Joachim Breitner

Constructing a list in a monad revisited

Published 2015-10-14 in sections English, Haskell.

Two years ago, I discussed various ways of constructing a list in a Monad (or, more specifically, in IO) in Haskell, and compared their merits in terms of elegance, stack usage, number of traversals of the list and run-time efficiency.

Recently, two blog posts discussed the issue further and proposed new, more daring alternatives.
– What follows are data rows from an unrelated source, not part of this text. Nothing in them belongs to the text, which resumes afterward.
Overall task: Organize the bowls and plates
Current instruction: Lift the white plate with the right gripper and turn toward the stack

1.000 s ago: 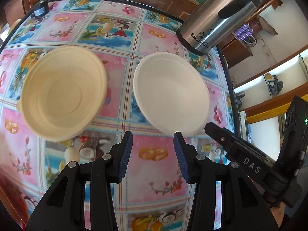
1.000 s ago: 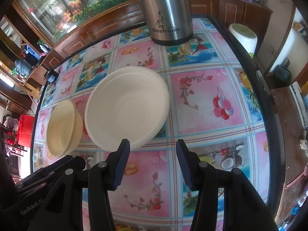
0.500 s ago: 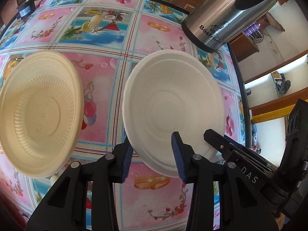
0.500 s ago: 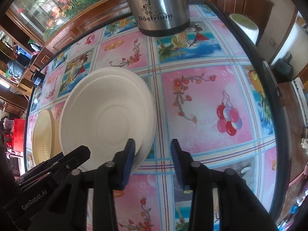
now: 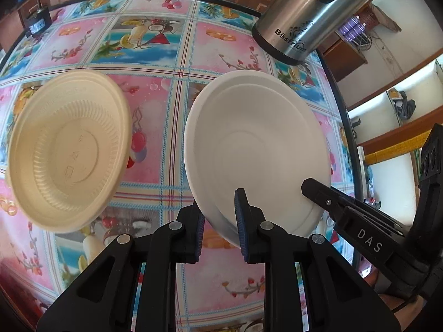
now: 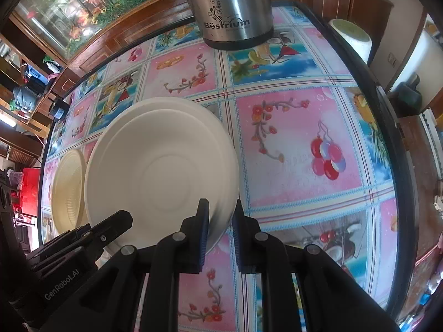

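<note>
Resting on the flowered tablecloth [image 5: 177, 55], a white plate stack [image 5: 257, 149] shows a smooth matte surface, faint rings and a second rim peeking behind. Both grippers have just been closing: the left gripper [image 5: 220, 227] pinches its near left rim, the right gripper [image 6: 220, 232] its near right rim. A ribbed cream bowl [image 5: 69, 149] lies just left, a steel flask [image 6: 232, 8] beyond.
</note>
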`<state>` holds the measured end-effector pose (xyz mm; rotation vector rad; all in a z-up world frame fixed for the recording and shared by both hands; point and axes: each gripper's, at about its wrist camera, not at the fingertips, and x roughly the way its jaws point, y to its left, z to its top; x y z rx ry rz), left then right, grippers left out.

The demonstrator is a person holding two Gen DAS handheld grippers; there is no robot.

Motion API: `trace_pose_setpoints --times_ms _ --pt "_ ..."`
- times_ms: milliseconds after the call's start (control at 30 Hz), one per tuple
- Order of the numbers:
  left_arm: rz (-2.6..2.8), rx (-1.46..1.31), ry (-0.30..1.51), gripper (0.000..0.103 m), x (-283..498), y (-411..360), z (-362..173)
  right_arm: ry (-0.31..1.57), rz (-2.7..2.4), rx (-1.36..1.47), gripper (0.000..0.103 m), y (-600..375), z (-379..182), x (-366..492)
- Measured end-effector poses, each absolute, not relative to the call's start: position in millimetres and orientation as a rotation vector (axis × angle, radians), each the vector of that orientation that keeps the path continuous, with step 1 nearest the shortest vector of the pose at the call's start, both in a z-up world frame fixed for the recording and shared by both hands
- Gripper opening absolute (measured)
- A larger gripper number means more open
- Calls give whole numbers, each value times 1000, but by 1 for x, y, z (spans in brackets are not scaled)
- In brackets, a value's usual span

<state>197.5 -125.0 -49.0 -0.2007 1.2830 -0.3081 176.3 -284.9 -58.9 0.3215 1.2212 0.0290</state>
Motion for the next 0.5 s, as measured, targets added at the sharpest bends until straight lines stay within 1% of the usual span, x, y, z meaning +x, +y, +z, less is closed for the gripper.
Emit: trace_pose_setpoints --times_ms 500 --pt "-290 -153 1266 20 149 -100 -40 1214 51 279 16 -255 -51 135"
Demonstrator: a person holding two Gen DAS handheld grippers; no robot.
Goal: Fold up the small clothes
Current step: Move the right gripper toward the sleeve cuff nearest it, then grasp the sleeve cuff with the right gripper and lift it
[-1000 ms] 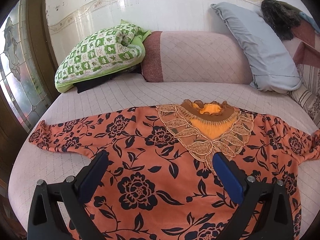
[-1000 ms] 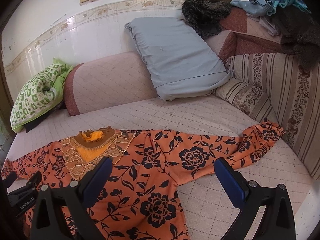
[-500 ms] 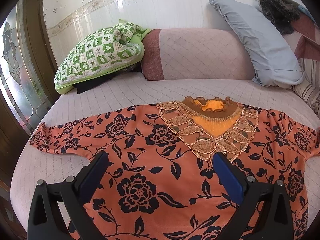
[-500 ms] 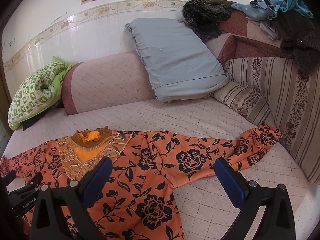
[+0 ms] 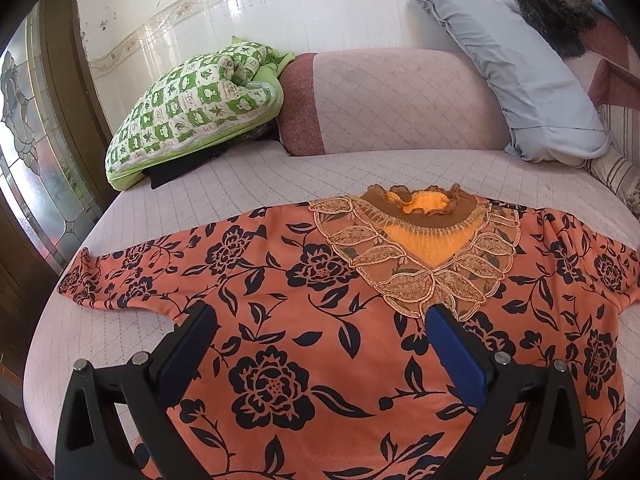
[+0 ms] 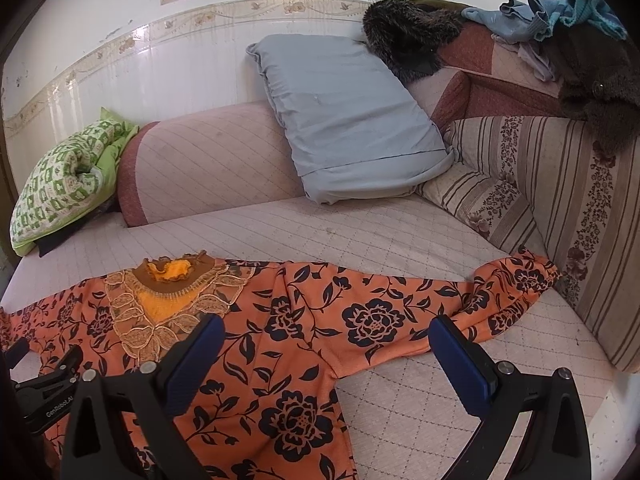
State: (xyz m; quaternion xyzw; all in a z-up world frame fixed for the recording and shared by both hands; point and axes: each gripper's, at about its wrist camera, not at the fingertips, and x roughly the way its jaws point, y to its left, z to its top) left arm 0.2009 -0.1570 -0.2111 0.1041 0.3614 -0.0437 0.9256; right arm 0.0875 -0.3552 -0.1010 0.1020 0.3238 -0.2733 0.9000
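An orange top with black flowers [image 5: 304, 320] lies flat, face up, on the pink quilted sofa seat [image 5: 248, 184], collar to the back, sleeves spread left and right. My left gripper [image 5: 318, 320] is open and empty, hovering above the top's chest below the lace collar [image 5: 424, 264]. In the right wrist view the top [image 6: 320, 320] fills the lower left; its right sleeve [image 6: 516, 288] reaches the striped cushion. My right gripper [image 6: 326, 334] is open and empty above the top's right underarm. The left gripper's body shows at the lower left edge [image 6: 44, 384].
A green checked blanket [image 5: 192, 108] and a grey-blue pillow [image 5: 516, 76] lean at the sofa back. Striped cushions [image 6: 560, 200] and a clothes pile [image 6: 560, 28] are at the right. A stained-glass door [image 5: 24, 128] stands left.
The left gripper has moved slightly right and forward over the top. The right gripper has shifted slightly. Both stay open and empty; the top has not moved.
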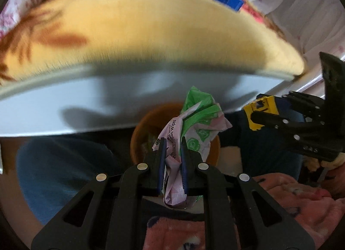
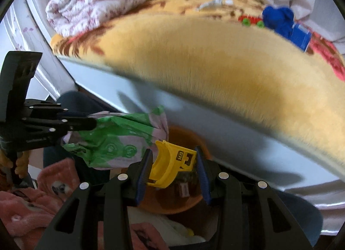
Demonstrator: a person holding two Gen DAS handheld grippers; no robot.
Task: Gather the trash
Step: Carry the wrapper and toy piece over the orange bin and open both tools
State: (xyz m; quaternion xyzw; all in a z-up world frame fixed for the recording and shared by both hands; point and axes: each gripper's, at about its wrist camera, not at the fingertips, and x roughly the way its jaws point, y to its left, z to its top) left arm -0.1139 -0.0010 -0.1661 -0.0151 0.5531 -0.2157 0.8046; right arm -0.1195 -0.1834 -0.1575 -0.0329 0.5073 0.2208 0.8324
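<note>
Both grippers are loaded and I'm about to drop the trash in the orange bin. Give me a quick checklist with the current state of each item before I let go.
1. Left gripper shut on the wipes wrapper: ok.
2. Right gripper shut on the yellow box: ok.
3. Orange bin open, no lid on it: ok.
4. Wrapper over the bin mouth: ok in the left wrist view; its exact height cannot tell.
5. Yellow box over the bin mouth: ok in the right wrist view.
6. Room left in the bin: cannot tell; some scraps already lie inside, the rest is hidden.
</note>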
Neil Mitchell breaks through the abstraction provided by IO, duplicates “the world” and traverses the list twice, and obtains a speed-up for long lists.
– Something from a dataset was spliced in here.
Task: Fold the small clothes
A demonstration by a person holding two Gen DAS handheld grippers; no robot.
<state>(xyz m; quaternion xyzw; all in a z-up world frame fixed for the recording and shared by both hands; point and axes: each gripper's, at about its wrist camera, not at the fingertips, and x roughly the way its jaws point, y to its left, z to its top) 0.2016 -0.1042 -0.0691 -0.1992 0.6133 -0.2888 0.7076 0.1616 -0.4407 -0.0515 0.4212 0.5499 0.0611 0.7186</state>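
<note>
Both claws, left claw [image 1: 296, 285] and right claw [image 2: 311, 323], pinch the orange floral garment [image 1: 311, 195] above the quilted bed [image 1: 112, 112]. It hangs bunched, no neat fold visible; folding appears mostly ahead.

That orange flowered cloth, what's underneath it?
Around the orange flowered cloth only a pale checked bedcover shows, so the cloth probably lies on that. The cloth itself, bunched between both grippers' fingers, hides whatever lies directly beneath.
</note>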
Twarn van Laarhoven went even further and wrote custom C– code to destructively update the tail-pointer of the list cell to be able to create the list completely evaluated on the first start. This basically answers my question from two years ago:

I’m still wondering: What would be required from Haskell, GHC or the monads in question to have a fully satisfactory solution here, i.e. one that is as fast as the naive recursion, as stack efficient as the difference list solution, and allocates no thunks, only list cells?

He also has a variant with a slightly nicer interface around “holes”, i.e. explicit objects on the heap that can later be replaced by indirections. Obviously, both approaches are very unsafe.
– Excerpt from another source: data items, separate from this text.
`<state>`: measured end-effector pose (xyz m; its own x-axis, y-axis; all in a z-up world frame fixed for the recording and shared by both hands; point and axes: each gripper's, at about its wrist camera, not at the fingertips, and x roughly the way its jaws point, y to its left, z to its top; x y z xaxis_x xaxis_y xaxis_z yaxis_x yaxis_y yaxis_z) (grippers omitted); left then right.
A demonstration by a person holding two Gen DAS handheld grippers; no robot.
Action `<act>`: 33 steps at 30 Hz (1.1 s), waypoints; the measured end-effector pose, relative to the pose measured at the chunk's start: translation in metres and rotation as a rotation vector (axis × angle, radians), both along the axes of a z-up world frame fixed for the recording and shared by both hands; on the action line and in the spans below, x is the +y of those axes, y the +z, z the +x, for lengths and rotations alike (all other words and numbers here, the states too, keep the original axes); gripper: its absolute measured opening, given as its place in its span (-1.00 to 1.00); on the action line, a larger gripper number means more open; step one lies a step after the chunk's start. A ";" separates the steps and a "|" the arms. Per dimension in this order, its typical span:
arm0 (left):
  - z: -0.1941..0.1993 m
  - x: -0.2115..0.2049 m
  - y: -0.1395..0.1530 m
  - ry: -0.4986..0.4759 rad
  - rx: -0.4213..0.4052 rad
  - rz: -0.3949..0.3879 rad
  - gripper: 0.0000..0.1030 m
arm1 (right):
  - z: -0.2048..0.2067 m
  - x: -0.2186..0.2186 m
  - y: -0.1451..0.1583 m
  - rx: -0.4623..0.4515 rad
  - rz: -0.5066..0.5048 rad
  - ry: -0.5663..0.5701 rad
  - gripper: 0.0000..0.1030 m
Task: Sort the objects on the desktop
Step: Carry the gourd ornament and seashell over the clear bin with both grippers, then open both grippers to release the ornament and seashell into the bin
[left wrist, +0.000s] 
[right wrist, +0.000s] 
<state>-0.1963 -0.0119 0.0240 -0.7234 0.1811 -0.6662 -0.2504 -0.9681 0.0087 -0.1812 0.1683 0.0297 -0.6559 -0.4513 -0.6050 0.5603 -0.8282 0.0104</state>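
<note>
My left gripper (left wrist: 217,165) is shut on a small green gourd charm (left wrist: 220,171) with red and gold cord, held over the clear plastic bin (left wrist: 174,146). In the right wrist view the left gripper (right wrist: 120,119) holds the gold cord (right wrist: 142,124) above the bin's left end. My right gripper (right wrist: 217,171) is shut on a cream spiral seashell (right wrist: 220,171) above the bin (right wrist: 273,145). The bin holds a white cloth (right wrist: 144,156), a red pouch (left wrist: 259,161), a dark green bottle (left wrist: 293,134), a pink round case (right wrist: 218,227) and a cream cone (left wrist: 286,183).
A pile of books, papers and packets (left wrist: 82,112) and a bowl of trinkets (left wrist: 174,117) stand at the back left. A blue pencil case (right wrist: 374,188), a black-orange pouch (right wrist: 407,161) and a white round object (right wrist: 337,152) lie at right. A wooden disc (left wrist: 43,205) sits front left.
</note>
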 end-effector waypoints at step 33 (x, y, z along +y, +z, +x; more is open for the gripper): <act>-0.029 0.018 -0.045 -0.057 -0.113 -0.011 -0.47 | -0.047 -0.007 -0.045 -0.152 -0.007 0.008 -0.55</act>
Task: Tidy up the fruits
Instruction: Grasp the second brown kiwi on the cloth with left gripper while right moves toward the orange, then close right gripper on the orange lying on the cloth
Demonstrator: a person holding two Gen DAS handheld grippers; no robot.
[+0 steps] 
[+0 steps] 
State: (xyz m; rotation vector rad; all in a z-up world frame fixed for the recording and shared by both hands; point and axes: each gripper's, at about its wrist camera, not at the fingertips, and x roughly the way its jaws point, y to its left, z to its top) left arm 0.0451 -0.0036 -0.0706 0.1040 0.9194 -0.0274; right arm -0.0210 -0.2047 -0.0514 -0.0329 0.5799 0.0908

I took this as an opportunity to redo my benchmark measurements, and include their variants (named escapeIO, hackIO and holeIO). The following table omits the variants with quadratic performance, as I ran it on longer lists now:

Variant 10^0 10^1 10^2 10^3 10^4 10^5 10^6
accumReverse 37ns 153ns 1134ns 12µs 208µs 8540µs 97ms
recursion 29ns 139ns 680ns 6790ns 160µs 6441µs 76ms
replicateM 26ns 126ns 677ns 6785ns 168µs 6314µs 78ms
accumDList 35ns 165ns 995ns 10µs 190µs 9706µs 100ms
streams 27ns 136ns 691ns 6788ns 173µs 5771µs 75ms
unsafeInterleave 60ns 329ns 2804ns 28µs 373µs 5605µs 57ms
listFix 51ns 412ns 4109ns 56µs 2761µs 42ms 445ms
escapeIO 41ns 187ns 1808ns 16µs 234µs 4409µs 45ms
hackIO 30ns 152ns 1199ns 11µs 140µs 3701µs 42ms
holeIO 40ns 222ns 1725ns 17µs 218µs 4446µs 53ms

The following graph shows that around 10000, the naive approaches become much slower and the fancy hacks pay of, with Twarn’s tail-pointer-updating code performing the best:

Benchmark plot

I would really like to see a package that provides a API like Twarn’s holes, either in this raw unsafe variant (but with the garbage collector related code checked), or with a safe API using type hackery similar to the ST monad that ensures that after “normal” code gets its hands on a term possibly involving holes, the holes may no longer be modified.

I have put the code and results on GitHub.